Health care version 1.0, run by physicians and other providers, did not work due to an unrestrained utilization of resources. Health care version 2.0, run by corporate forces, also has been a failure. For the past several decades the focus in health care has been about the business of health care. A model of corporate medicine has emerged and proliferated and it only works well for those whose job it is to manage the bottom line. Now we are told (finally) that the future of health care is value. And we are told that the numerator and denominator of value are quality and cost respectively. In theory this will be a transformational change in health care that will require a complete overhaul in operations. But unfortunately nothing is happening at the front lines. Most likely because those currently in charge know nothing about quality but rather are business people. A meaningful change in health care will begin with a substantive change in leadership.
- CCO: Chief Cultural Officer. The most important person in the C-Suite. The CCO will be the relentless agent of change. The CCO will establish the environment where quality care happens. A Donabedian disciple of quality who realizes that structure and process guarantees nothing. Care will always be patient focused. Care will always be evidence based. Sets the standards and acts as a role model for providers at every level of the organization.

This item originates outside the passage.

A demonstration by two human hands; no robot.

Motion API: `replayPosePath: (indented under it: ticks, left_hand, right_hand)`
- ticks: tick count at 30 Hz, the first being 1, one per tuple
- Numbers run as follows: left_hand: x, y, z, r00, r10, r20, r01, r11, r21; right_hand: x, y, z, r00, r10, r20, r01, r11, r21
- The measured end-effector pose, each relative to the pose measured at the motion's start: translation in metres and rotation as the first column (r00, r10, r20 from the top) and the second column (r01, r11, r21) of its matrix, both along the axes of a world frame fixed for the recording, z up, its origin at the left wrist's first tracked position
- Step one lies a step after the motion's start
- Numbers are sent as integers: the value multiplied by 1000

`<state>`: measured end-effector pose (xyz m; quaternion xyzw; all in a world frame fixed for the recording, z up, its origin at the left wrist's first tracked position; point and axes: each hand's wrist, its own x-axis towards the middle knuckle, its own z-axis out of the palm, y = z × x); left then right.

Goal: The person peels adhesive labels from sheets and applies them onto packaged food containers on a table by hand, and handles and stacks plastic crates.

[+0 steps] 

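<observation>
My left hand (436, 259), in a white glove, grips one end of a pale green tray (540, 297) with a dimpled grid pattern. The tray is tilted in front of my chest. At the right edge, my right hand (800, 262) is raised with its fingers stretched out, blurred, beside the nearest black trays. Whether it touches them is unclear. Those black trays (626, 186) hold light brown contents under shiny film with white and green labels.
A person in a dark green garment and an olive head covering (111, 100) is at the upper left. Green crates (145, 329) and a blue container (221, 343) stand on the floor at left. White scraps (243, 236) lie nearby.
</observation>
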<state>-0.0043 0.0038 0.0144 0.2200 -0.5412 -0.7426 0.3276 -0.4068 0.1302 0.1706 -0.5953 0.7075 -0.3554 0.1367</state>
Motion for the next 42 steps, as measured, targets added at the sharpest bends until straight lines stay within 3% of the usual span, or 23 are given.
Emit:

- CAO: Chief Alignment Officer. The CAO will serve as the intermediary between quality and cost. Understands the importance of the bottom line which is second only to great care. Will interact with and align the providers with the payers and others whose job it is to maintain the bottom line. Will share information between the two sides on an ongoing basis so that the value equation is maximized.

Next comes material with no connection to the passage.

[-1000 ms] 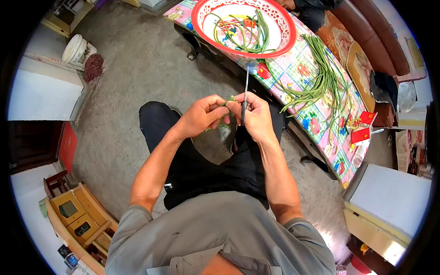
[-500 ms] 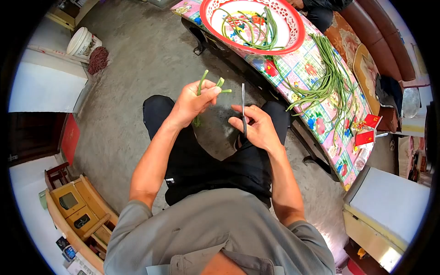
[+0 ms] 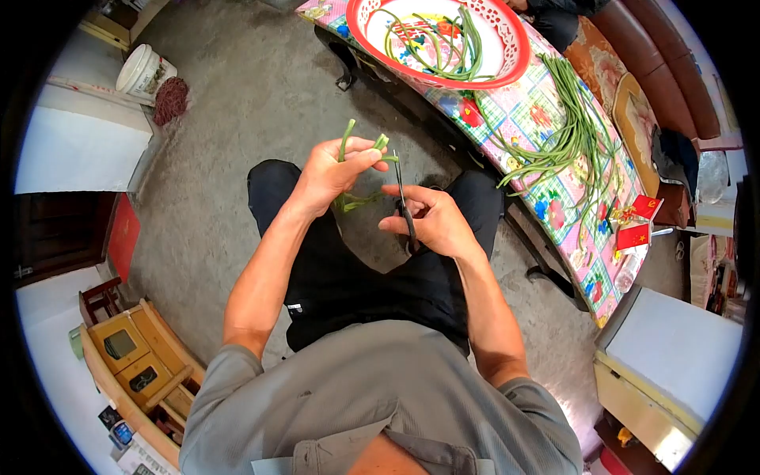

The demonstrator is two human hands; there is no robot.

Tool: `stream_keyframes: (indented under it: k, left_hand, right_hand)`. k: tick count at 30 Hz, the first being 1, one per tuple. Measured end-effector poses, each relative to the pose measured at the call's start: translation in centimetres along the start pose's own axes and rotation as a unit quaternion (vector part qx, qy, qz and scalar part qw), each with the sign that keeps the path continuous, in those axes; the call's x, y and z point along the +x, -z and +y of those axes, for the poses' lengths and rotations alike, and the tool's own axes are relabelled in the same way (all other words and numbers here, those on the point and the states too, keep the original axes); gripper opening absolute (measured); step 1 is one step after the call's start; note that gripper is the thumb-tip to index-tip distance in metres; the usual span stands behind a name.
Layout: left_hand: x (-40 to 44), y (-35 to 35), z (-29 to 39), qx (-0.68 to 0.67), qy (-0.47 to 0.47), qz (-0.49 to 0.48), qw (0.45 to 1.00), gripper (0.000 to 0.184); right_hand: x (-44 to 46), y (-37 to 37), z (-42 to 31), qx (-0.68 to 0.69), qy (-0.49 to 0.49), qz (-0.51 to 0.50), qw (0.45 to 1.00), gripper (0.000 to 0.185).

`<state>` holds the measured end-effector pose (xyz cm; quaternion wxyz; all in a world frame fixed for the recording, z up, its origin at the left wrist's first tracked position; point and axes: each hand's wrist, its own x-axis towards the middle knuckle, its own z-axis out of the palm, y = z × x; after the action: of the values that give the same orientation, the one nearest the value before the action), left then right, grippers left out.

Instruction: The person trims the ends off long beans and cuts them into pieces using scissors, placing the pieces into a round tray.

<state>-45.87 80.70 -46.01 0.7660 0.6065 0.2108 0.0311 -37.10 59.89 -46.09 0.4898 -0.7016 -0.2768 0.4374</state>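
My left hand [image 3: 339,172] is closed on a folded green long bean [image 3: 347,141]. Cut-looking ends of it stick out above the thumb and fingers, and more green hangs below the palm. In my right hand [image 3: 431,222] is a pair of scissors [image 3: 400,178], gripped by its dark handles with the blades pointing up. The blade tips are at the bean end that juts to the right of my left thumb. Whether the blades touch it I cannot tell. Both hands are over the floor between my knees.
A table with a flowered cloth [image 3: 546,207] stands to the right, bearing a red-rimmed basin [image 3: 518,67] with several long beans inside. A pile of long beans [image 3: 574,134] lies beside it, near small red flags [image 3: 633,236]. Another person's dark sleeve [image 3: 558,20] shows behind. A white bucket [image 3: 145,71] stands far left.
My right hand has moved left with the scissors, bringing the blades to the bean end by my left hand. More of the green below my left palm now shows.
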Motion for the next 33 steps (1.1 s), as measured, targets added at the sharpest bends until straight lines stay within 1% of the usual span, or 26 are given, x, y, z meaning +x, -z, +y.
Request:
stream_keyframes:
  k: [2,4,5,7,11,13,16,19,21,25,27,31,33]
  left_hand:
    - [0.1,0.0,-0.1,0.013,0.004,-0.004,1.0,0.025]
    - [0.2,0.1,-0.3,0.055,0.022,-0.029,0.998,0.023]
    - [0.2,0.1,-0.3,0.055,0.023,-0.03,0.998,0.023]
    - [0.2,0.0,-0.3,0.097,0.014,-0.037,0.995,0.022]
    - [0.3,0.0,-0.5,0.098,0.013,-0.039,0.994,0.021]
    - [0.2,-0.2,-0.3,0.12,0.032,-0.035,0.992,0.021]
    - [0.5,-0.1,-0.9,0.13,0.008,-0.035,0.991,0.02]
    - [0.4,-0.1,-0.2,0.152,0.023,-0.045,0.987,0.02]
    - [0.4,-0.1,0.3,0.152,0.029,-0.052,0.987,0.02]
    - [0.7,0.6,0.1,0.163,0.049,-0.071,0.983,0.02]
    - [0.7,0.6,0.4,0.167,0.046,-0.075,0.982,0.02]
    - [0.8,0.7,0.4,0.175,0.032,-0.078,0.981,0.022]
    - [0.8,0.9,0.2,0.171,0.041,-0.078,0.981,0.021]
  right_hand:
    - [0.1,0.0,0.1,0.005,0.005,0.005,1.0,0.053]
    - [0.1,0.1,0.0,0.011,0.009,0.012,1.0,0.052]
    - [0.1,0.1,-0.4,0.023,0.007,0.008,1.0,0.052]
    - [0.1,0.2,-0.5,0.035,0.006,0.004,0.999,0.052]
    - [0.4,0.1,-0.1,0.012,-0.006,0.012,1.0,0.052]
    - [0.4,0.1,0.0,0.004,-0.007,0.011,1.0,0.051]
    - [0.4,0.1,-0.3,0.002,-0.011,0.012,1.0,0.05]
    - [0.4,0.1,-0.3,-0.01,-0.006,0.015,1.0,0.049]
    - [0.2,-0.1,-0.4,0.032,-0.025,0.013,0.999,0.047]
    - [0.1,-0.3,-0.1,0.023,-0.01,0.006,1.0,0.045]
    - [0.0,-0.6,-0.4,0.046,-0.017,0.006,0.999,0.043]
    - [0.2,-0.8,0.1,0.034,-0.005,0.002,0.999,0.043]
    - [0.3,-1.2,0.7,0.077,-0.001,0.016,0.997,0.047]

- CPO: Chief Practice Officer. Possibly the most difficult job on the list. The CPO will be responsible for transforming the practice of medicine. The current model will be deconstructed and rebuilt. The medical staff will first and foremost be dedicated to evidence based practice and will be provided with all of the time and resources to do so. All unnecessary and ineffective processes will be eliminated so that providers can use that time for better purposes. It’s not about compliance anymore. The future will be about a medical staff that is self-motivated to be the best that they can be and doesn’t need high-priced babysitters to follow them around checking boxes on paper. The CPO will make sure that their medical staff is functioning at the highest possible level. The CPO will also assure that they medical staff will make every decision based upon the patient’s best interest. Always.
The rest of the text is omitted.